The Biuret test was conducted by added 2 mL of each solution to a test tube, along with a distilled water control. 2 mL of 6 M NaOH was then added to each test tube followed by 4 drops of 0.02 M CuSO¬4. Each test tube was then gently shaken to encourage mixing. Any color change was observed and recorded in a table. A violet or pink color indicated a positive result.
Next, the xanthoproteic test was conducted on the same substances. 1 mL of each substance was placed into a labeled test tube and 5 to 10 drops of concentrated HNO3 was added. Any color change was noted and recorded in a table. A yellow color indicated a positive result. (Malyk, 2007c)The last test was conducted on ascorbic acid, apple juice, orange juice, and fruit punch to test for the presence of vitamin C. 10 drops of indophenol was placed in a test tube and 0.125% ascorbic acid was added drop by drop until a color change in the indophenol was noted. The number of drops required was noted and recorded. This procedure was repeated for the other substances, as well as a distilled water control. These results were also recorded in a table. (Malyk, 2007d)
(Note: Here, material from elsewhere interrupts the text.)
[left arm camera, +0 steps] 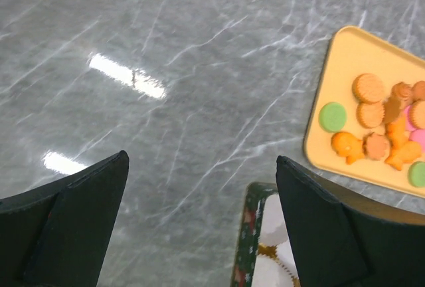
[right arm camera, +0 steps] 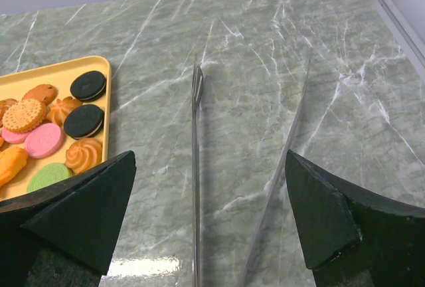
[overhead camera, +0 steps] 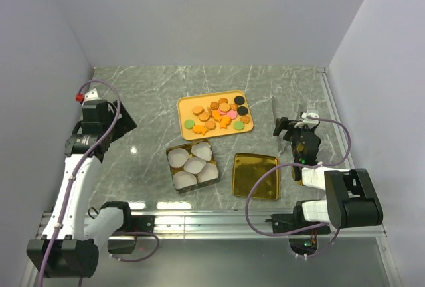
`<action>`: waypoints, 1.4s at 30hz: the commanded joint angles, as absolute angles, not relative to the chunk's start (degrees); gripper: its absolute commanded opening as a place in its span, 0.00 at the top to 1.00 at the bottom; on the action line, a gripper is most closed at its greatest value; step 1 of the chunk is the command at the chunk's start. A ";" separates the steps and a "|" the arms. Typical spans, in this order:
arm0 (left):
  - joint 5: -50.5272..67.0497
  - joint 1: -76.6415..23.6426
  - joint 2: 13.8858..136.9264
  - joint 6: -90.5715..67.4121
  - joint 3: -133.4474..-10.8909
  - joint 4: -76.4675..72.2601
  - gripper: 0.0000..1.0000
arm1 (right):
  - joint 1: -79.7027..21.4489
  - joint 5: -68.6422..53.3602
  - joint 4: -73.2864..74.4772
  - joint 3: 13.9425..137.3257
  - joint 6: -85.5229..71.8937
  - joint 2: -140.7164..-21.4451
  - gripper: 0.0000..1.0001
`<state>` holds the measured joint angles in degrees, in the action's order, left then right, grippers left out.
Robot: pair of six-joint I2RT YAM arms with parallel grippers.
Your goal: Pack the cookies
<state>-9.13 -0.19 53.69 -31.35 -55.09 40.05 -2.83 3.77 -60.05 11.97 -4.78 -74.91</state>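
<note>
The cookies (overhead camera: pixel 216 115) lie on a yellow tray (overhead camera: pixel 188 106) at the table's middle: orange rounds and fish shapes, a few pink, green and black. They also show in the left wrist view (left arm camera: pixel 375 124) and the right wrist view (right arm camera: pixel 60 134). A patterned box (overhead camera: pixel 170 165) holding white paper cups (overhead camera: pixel 194 165) stands in front of the tray. My left gripper (overhead camera: pixel 109 127) is open and empty over bare table, left of the box (left arm camera: pixel 255 247). My right gripper (overhead camera: pixel 292 131) is open, low over metal tongs (right arm camera: pixel 196 167) that lie between its fingers.
A gold lid (overhead camera: pixel 254 175) lies right of the box, near the right arm. The tongs' second arm (right arm camera: pixel 285 161) runs close to the right finger. Walls close in the table at the left, back and right.
</note>
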 commanded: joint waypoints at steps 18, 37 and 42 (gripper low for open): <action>-5.10 -0.53 51.68 -30.50 -59.86 51.34 0.01 | -1.76 15.19 -52.76 15.98 -10.44 -69.79 0.00; -11.62 -3.60 51.94 -34.20 -56.69 47.73 0.01 | -0.26 17.61 24.15 57.02 -23.74 -63.96 0.00; -6.77 -3.52 52.12 -30.77 -55.99 43.86 0.01 | -0.26 14.25 33.04 62.05 -25.92 -67.50 0.01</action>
<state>-8.80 -3.46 52.71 -32.34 -56.03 48.21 -0.45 17.63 20.53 60.03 -24.01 -65.73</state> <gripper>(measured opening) 0.995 0.992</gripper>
Carbohydrates can be divided into three different classes: monosaccharides, disaccharides, and polysaccharides. In this experiment, the Biuret test was used to test for reducing sugars, that is carbohydrates with double bonded oxygens that can be reduced into to saccharides. A colored precipitate formed from the double bonded oxygens indicated this result. Glucose, fructose, maltose, milk and corn syrup all tested positive for reducing sugars. The starch test, however, resulted in a positive from starch. The starch test worked by added iodine to the samples, relying on the fact that when iodine comes into contact with starch, it reacts by turning a blue or black color. Starch is a polysaccharide and is primarily used as a storage molecule, and thus is an excellent source of energy for living beings. Since reducing sugars and starch are different kinds of carbohydrates, the test results for each differed substantially. If testing an unknown substance for carbohydrates, it would be best to perform both tests, due to their relative simplicity. (Malyk, 2007b) (Reusch, 2007a)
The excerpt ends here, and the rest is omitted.